Will Trump voters punish him for lies about healthcare?
Donald Trump has a looooooong history of lying and deceiving those who put faith in his name. Take, for instance, Trump University, which scammed veterans and widows with promises of imminent riches by Trump imparting his wisdom. That lie and the deceitful and fraudulent methods by which Trump shoved his fake university down the throats of the financially susceptible led to the president settling a civil lawsuit for $25 million (despite Trump saying he “never settles“). Or take any number of investors fleeced by Trump when he gave up on development projects after parties had already purchased condos, sure that the Trump name would leave them with a new home or investment property in what would assuredly be a glamorous building.
And yet, despite these many well-publicized and admittedly obvious instances of deception, 62 million people still voted for Donald J. Trump, many — if not most — because they believed him. They believed Trump would fight for them and their interests. They believed Trump would bring his alleged business acumen to the White House and through efficiency and economy in dealmaking and government, his power to make money and would enrich his supporters through beneficial policy changes. Never mind that others with the same mistaken preconceptions left their Trump tango in financial ruin (fool me once…).
These voters trusted Donald Trump to do one thing in particular: repeal the Affordable Care Act, or Obamacare. How could they not? Throughout the campaign, Trump promised, repeatedly, that he would repeal the ACA on his first day in office — and replace it with something much better. (The Washington Post has a great compilation of those promises here.) But that didn’t happen.
The American Healthcare Act (AHCA, or Trumpcare) fulfilled none of Trump’s pledges. Here’s Trump promising “insurance for everyone” and below is the graph of the number covered by insurance had the AHCA passed.
Far from covering everyone, the AHCA would have increased the number without insurance by 24 million. Yikes.
Furthermore, the plan’s burden would have fallen most heavily on those who voted for Trump. The AHCA amounted, more or less, to wealth redistribution — but not in the typical sense. Wealthy Americans, such as the president himself, would have received a substantial tax cut paid for by slashing Medicaid subsidies, thus taking from individuals their ability to afford healthcare. A 64 year old with a $15,000 annual income would have spent more than half of that on healthcare premiums. The bill would have disproportionately hurt Trump voters, a fact to which Trump himself readily admitted. Yet he said he was “100% behind the House bill” and lobbied hard to acquire the votes needed for its passage.
The vote failed because Trump grew tired of negotiating. How long did Trump spend working with lawmakers to arrive a compromise that would cover his voters and others in the country? 17 days. It took 17 days for Trump to violate two major campaign promises: One, repealing the ACA, and two, replacing it with something “much, much better.”
Trump supporters believed he would be an ally in the White House; they pinned their hopes on his ability to craft deals and fight for the common man. The result? He backed a healthcare bill that would give himself a tax cut and his voters’ expense and then gave up in the bill when the going got tough.
Surely, after learning about the details of the AHCA and Trump’s pathetic, half-hearted attempt to push it through Congress, his voters would rebel or at least begin to lose faith in The Donald.
Nope. Trump voters overwhelmingly blame Paul Ryan, establishment Republicans, and Democrats for the AHCA’s failure (seemingly forgetting that Trump through his name and political capital behind the doomed effort). Even his total willingness to abandon healthcare reform does not phase them. Trump’s popularity with the nation may be falling, but support among his base remains firmly intact.

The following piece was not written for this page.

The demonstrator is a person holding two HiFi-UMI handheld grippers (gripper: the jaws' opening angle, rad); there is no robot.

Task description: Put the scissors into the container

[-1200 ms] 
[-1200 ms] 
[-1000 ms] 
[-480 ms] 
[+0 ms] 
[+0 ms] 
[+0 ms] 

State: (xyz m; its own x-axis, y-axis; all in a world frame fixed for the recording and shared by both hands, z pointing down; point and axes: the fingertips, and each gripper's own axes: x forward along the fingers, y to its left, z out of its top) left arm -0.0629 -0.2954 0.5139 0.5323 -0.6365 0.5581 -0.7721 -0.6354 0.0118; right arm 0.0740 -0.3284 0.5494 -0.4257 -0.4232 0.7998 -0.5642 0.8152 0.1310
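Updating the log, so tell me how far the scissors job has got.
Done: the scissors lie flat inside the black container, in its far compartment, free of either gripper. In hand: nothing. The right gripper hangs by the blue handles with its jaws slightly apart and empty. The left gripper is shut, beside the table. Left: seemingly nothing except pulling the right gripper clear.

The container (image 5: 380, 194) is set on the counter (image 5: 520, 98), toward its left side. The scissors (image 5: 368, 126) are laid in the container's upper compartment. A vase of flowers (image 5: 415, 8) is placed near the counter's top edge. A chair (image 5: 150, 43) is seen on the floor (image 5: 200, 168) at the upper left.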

Why do these voters continue to support a liar and a conman? It’s hard to say. Perhaps they’re still smitten by Trump’s demagoguery and authoritarian appeal. Perhaps they enjoy scapegoating others in order to maintain their image of Trump as an American savior. Perhaps they simply don’t realize that Trump’s actions throughout his real estate career and brief but tumultuous presidential tenure have shown an interest in just one person: Himself. The rest be damned.
And so the Trump Train roars on, paused not in defeat, but plowing harder and screaming louder for the removal of those in the way of promised glory. What lies ahead is predictable to all — Trump will fight for himself (there’s a reason he’s so interested in tax reform) and ignore the working man and woman — except his base.
We must hope that at some point, they recognize that Trump is simply a charlatan working to pad his pocketbook and bank account while thrusting the costs of his idiotic and ignorant actions on those who can bear it least.